### Problem description
Only one stretch of the material below is wanted: everything from the line containing "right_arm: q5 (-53" down to the line containing "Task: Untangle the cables", both ends included. Repeat it exactly and skip the pictures.

### Data excerpts
--------------------------------

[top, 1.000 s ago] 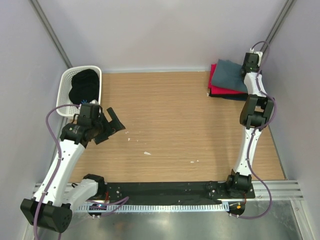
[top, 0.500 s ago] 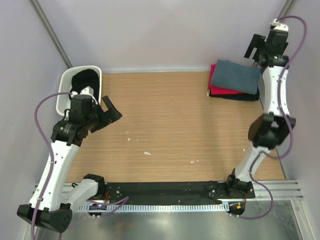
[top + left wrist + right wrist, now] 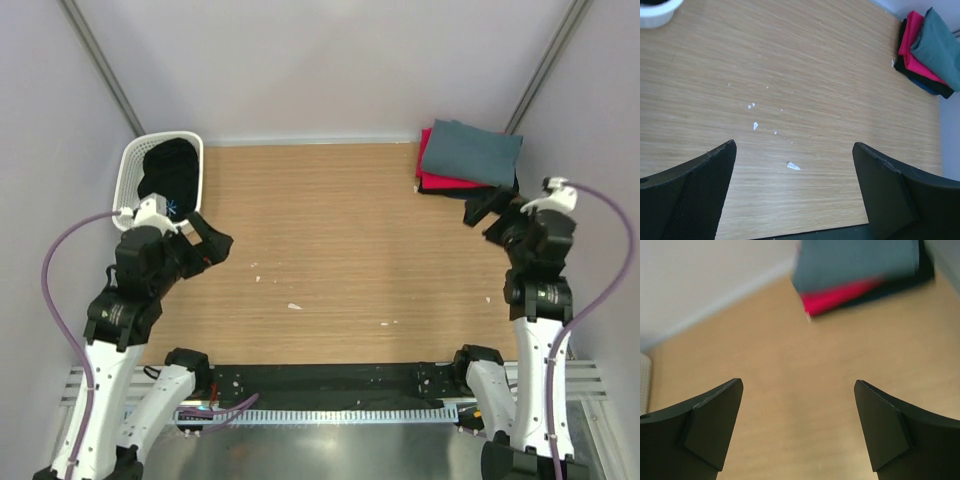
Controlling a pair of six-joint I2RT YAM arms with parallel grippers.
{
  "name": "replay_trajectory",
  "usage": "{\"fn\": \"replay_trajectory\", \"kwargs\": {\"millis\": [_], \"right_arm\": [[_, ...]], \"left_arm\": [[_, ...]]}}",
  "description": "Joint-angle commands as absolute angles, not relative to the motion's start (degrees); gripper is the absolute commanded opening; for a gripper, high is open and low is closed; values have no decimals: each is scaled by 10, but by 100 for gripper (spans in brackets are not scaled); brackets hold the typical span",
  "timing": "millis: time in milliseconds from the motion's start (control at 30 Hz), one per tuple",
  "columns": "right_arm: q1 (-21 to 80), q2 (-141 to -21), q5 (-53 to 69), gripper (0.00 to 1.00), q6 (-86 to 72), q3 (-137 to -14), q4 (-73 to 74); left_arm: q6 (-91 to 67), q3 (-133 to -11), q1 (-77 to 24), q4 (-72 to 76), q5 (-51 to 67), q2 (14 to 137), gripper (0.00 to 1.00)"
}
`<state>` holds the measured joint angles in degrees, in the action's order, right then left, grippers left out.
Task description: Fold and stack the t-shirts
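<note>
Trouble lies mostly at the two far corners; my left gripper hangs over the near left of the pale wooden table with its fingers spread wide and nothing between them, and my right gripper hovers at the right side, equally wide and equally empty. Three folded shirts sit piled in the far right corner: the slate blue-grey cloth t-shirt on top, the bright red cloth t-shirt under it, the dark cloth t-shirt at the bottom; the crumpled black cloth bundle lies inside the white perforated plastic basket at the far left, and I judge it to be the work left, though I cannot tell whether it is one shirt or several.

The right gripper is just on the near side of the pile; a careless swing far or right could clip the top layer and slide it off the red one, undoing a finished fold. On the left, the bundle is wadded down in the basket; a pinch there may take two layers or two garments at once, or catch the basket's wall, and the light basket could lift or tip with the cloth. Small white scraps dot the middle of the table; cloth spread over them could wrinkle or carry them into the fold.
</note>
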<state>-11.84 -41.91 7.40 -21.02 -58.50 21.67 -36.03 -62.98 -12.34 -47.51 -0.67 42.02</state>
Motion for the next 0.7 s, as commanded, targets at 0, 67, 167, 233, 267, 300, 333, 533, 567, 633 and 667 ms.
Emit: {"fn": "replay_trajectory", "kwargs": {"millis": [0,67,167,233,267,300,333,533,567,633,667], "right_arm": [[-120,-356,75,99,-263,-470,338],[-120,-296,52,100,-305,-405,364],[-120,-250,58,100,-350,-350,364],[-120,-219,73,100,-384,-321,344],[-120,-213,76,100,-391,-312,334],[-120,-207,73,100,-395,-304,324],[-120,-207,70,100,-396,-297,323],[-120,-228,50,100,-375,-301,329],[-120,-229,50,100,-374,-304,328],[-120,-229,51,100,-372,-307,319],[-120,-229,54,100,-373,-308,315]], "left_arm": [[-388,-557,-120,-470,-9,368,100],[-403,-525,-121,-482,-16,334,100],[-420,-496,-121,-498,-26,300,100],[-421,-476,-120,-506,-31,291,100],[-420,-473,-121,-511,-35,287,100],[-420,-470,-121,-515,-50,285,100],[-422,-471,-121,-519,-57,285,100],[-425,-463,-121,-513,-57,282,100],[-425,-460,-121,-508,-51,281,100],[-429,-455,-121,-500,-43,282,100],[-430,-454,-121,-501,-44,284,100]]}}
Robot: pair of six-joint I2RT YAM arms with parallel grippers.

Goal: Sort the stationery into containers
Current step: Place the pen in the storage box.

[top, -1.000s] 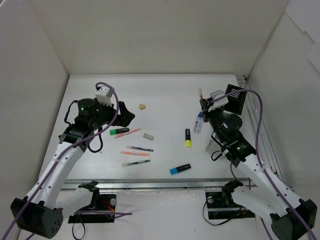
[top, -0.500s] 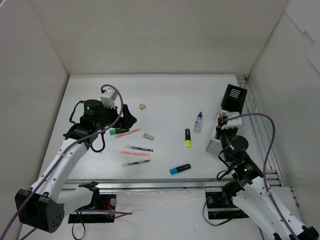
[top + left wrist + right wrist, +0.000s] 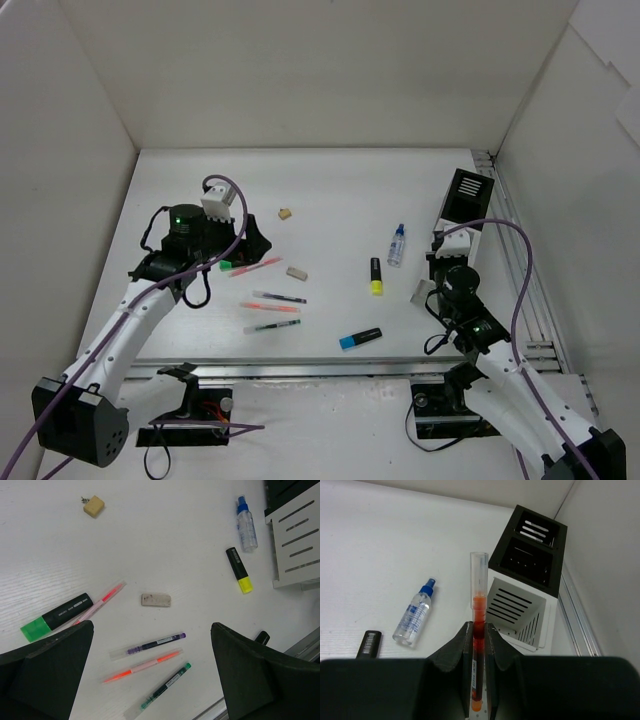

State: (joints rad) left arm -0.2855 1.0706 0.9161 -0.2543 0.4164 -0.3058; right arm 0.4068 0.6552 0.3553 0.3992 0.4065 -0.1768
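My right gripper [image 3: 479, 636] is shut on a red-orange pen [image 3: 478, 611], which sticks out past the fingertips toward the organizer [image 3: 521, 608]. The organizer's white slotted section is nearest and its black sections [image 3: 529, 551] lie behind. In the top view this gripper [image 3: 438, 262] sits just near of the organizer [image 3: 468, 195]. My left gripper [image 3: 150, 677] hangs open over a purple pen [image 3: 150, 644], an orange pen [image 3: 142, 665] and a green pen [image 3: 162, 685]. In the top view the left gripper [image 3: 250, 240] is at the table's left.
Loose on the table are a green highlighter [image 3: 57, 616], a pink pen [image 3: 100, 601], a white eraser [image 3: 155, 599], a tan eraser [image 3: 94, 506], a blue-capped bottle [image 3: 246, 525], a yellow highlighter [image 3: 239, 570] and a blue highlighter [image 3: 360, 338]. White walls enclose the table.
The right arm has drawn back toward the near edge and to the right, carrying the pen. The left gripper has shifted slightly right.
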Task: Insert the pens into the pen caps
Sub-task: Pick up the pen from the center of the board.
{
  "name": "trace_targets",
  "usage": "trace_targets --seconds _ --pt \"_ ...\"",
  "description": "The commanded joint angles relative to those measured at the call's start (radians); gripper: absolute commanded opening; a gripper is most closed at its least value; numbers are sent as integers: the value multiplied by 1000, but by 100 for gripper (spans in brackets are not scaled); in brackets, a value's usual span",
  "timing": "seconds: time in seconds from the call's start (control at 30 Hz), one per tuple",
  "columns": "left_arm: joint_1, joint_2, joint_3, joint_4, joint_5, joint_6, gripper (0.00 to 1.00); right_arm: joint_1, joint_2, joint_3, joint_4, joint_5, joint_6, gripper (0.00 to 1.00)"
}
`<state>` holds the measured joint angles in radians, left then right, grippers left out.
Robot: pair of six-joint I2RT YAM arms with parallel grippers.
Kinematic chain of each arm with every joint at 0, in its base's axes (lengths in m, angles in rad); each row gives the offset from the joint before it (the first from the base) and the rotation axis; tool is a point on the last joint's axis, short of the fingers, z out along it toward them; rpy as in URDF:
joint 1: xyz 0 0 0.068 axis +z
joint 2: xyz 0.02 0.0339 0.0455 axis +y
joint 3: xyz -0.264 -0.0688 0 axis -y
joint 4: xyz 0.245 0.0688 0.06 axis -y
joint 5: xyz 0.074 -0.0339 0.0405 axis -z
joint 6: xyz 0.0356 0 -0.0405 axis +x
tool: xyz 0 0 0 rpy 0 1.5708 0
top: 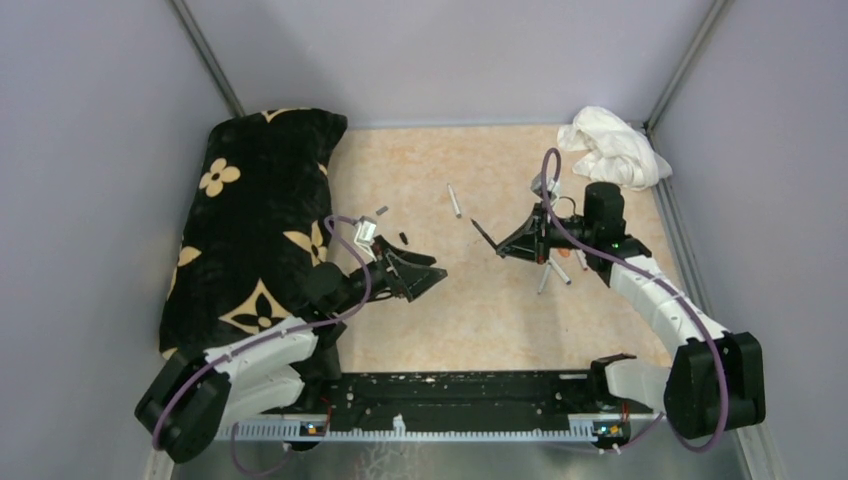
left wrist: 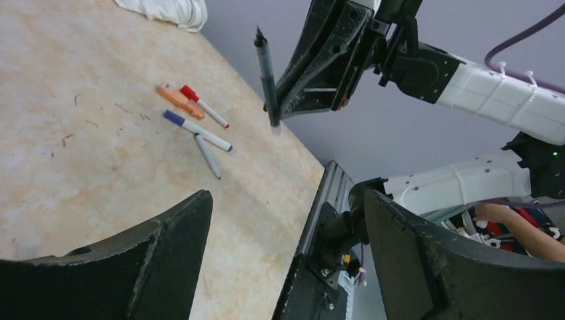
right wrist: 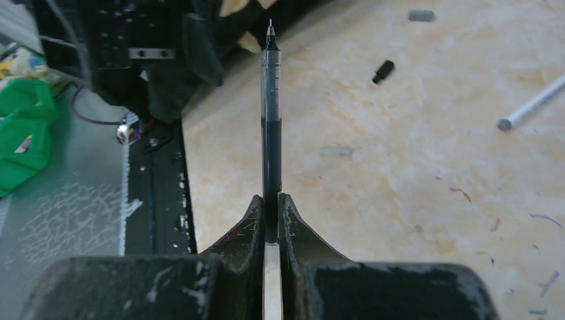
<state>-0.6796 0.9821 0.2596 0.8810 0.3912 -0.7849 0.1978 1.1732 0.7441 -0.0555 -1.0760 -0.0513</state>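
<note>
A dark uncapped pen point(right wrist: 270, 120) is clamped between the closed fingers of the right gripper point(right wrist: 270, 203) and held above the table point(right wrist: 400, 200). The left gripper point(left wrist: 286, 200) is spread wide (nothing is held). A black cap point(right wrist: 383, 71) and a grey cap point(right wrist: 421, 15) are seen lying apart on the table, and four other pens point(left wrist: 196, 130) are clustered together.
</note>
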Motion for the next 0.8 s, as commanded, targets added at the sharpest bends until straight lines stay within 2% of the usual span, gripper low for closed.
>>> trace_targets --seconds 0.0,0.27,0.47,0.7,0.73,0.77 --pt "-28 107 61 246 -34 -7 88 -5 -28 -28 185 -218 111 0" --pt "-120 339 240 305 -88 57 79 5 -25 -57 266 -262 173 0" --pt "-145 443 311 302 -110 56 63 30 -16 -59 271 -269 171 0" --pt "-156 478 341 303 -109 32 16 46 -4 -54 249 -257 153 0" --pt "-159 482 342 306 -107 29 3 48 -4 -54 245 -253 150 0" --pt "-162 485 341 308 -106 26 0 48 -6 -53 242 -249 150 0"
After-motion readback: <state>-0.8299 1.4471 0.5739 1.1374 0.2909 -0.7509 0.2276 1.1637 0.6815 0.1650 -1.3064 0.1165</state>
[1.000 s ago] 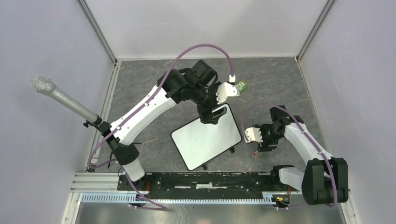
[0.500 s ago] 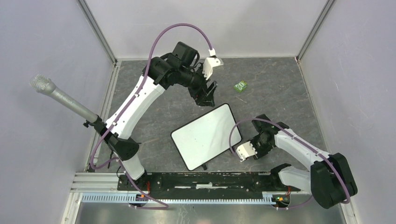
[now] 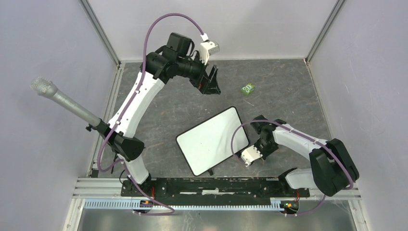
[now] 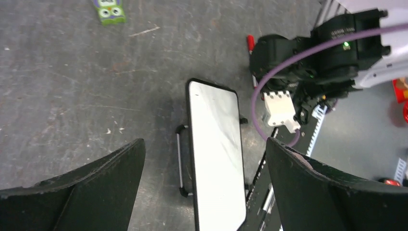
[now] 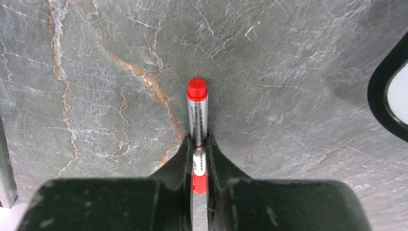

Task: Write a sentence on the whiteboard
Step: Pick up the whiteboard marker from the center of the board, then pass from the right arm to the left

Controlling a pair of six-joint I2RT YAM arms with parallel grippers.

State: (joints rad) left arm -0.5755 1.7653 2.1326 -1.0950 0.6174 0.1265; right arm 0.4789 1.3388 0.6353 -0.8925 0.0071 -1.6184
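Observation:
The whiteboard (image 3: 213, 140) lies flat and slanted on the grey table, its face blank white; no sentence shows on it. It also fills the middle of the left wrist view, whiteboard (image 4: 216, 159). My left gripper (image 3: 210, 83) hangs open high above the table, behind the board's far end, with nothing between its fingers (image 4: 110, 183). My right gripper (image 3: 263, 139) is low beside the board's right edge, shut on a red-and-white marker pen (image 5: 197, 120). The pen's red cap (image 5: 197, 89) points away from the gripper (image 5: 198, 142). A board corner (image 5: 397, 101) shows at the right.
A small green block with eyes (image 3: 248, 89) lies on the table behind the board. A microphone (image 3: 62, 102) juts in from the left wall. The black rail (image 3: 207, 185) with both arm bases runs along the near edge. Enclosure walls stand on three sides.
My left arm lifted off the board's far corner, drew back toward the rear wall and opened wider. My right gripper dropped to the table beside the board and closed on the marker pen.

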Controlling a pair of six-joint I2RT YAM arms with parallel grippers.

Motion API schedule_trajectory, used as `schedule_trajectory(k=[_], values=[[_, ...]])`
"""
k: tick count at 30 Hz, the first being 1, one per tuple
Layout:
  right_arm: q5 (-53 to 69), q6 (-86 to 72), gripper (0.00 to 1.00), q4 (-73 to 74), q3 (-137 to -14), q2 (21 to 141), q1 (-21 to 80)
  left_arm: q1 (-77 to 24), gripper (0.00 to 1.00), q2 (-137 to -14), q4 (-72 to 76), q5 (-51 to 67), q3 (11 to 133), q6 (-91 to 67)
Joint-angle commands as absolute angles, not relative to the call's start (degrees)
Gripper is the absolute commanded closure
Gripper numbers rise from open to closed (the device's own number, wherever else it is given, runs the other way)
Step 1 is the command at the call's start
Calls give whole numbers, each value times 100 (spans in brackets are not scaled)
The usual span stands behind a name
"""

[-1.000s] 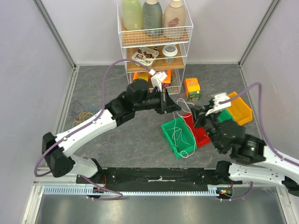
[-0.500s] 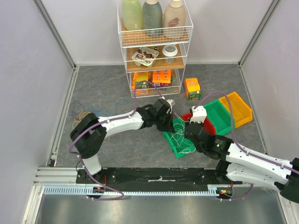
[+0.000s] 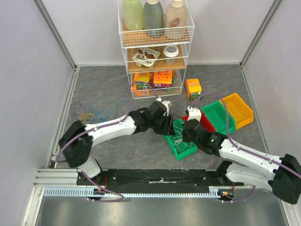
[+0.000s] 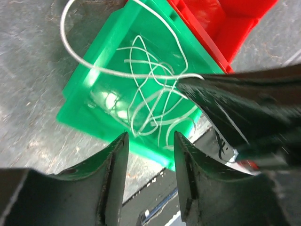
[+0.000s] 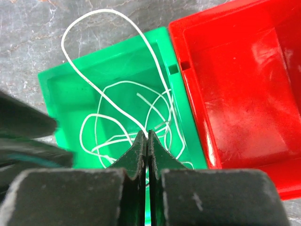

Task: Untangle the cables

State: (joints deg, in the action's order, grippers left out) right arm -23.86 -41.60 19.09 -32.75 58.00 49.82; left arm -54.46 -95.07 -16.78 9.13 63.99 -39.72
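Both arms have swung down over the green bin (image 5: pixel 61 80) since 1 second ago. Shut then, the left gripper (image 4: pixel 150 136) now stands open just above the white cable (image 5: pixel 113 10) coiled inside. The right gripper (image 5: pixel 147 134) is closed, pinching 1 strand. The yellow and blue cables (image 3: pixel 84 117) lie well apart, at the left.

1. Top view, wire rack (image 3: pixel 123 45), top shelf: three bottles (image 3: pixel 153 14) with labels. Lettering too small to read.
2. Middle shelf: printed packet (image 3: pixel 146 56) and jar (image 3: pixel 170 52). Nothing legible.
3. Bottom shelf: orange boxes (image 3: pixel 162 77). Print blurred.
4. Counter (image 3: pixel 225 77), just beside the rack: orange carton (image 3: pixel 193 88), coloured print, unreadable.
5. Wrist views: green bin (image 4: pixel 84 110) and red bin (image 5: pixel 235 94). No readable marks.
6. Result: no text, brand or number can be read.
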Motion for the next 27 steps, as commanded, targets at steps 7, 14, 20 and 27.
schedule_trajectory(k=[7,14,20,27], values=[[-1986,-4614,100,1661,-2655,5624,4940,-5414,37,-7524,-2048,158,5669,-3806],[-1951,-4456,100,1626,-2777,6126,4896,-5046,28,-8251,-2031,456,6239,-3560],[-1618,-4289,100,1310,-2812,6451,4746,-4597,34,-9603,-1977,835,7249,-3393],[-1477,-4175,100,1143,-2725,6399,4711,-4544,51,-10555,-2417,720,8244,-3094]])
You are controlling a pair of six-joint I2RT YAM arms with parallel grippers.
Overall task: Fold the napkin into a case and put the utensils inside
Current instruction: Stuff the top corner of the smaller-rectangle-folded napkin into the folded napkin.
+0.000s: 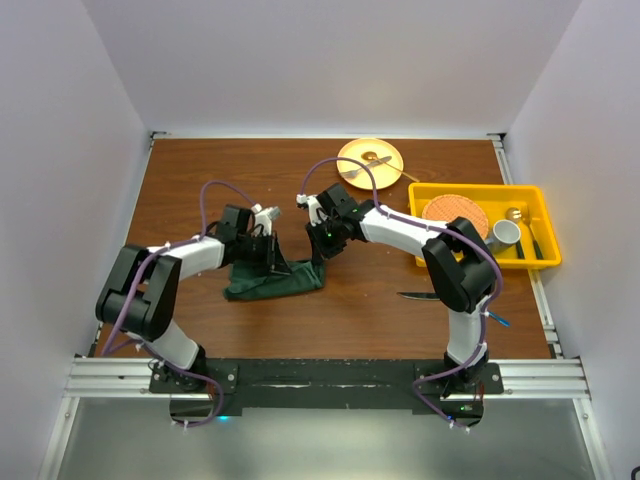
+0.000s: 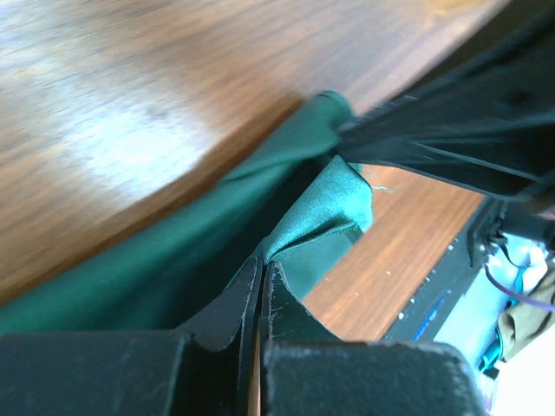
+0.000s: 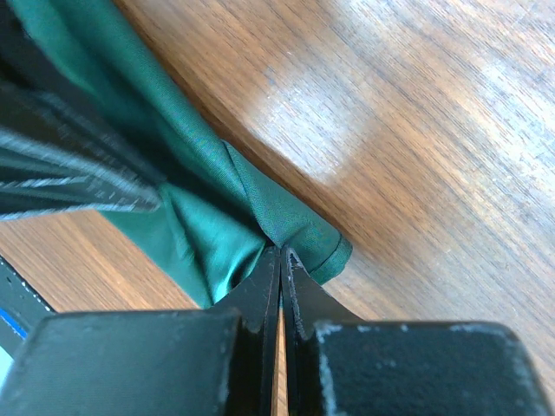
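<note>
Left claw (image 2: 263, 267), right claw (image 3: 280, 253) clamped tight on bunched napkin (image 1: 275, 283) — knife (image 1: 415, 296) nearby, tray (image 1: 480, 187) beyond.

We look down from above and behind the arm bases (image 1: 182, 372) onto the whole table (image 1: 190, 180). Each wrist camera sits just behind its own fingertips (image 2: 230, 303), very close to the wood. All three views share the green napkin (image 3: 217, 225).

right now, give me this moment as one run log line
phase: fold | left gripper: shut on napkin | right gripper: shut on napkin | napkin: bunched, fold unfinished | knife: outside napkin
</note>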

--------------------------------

### Result below
  right_arm: q5 (-53 to 69), q6 (-86 to 72), gripper (0.00 to 1.00), q4 (-73 to 74), q3 (-137 to -14), q2 (21 to 141), q1 (-21 to 80)
  left_arm: q1 (-77 to 24), gripper (0.00 to 1.00), q2 (-137 to -14), q4 (-72 to 76), q5 (-51 to 67), q3 (11 to 133), q6 (-91 to 67)
Joint-angle commands as absolute angles, not relative to the call's start (degrees)
Gripper is the absolute commanded closure
Gripper numbers rise from open to closed (the device's own number, wherever else it is given, runs the other way)
Step 1 is the command at the call's start
Calls give whole numbers, each value times 100 (spans in brackets are not scaled)
The usual span stands behind a name
"""

[-1.000s] 
[-0.500s] 
[+0.000s] 
[+0.000s] 
[+0.000s] 

Task: Untangle the cables

The output is now complete.